Il faut dire que nous n’étions pas les plus inspirés pour ce titrage d’article. Le lecteur doit savoir qu’il a échappé à « The Chems font la grève avec Robert Smith pour No Reason » pour attirer les fans du chanteur de The Cure et augmenter nos stats sur la toile. Car oui, que vous le croyez ou non, on était persuadé que la nouvelle potion du duo, No Reason, était garantie à 98% de TCB pur jus… et d’1% de Robert Smith, juré… craché !
Cachée dans les entrailles de cette piste, la voix qu’on pensait échantillonnée d’un Rob alcoolisé en plein concert, est en fait de Second Layer (en particulier, du morceau Courts or Wars), un vieux groupe de cold wave disparu depuis 1981 : « We have no reason to live / We have no reason at all / We have no reason to live / When will they kill us all« . Il ne croyait pas si bien dire. Pourtant, c’est tout le contraire que semble nous dire The Chemical Brothers, tant leur excellente piste est à la fois enjouée, tout en étant un poil pentue. La voix de Adrian Boland, répétée inlassablement comme un mantra contestataire discordant, semble indiquer que le duo sait de quoi il en retourne de notre époque détricotée. Après l’album d’Orbital et en attendant le prochain The Prodigy, les garçons nous balancent pas tant par hasard cette grenade diazépamique (agitant la foule), nous assurant qu’ils sont toujours en forme après trente printemps à délivrer quelques élixirs aussi surprenants que variés. On n’en doute pas un seul instant – il suffit d’ailleurs de regarder le clip presque par essence publicitaire – pour comprendre que la piste sera reprise sous le giron du grand capitalisme : No Reason sera réutilisée pour encourager l’achat d’une voiture stylée ou d’un parfum sentant cher, mais nous le feront bellement cette fois, dans la classe et la bonne humeur. Y a comme une fumée de nihilisme acidulé dans l’air, n’est-ce pas?

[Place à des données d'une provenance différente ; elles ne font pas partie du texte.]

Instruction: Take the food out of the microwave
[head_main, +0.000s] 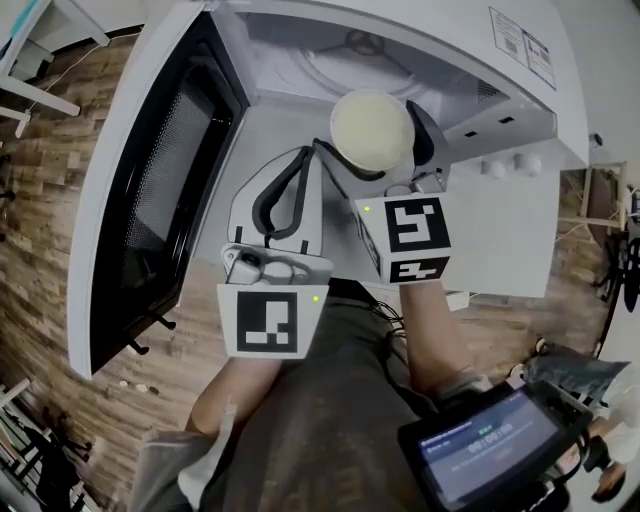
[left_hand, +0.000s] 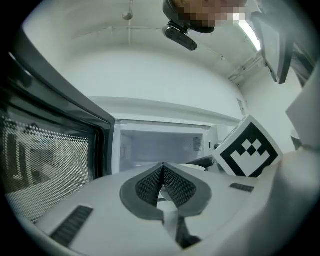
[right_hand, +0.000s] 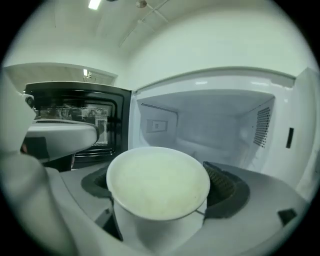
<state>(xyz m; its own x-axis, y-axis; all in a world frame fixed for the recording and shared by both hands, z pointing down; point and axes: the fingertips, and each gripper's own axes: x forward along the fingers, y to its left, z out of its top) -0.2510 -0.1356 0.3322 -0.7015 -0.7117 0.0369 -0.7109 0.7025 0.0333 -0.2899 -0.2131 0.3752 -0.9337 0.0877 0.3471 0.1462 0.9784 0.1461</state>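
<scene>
Right gripper view: my right tool is clamped on a white bowl, one jaw on each side. Pale creamy food fills it to the rim. The bowl sits at the mouth of the microwave, whose cavity beyond it holds nothing else I can see. The door is swung wide to the left. My left tool is closed on nothing, pads touching, just left of the bowl. Below is wood-plank floor, with a lit screen at lower right.
</scene>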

Car oui, on aime beaucoup cette ligne funky à la fois ténue et tonique qu’on croirait repêcher des Daft Punk période Homework, ainsi que toutes ses sonorités électroniques très French Touch qu’anglais, français et américains avaient en partage à cette époque. Puis, au bruit d’un fameux cri provenant d’un effet de Janet Jackson (le 1% restant, à 0’12 de The Pleasure Principle), gimmick ayant fait le bonheur des Bingo Players et tant d’autres DJ, la piste se transforme pour reprendre à elle tout le sel de l’acid house des 90’s. Le morceau est un fourre-tout de toutes ses sonorités club de cette décennie, le tout agencé et ordonné en bonne et due forme. Si l’on nous avait dit que No Reason figurait cachée et oubliée dans un de leurs premiers albums, ou que la piste était une ancienne démo ressuscitée pour l’occasion, nous n’aurions pas été si surpris. Le morceau doit s’entendre comme un point de passage entre le No Geography (2019), dernier album en date, et le prochain s’annonçant donc en grande pompe. S’il est de l’acabit de ce single, c’est une vrai raison pour s’en réjouir.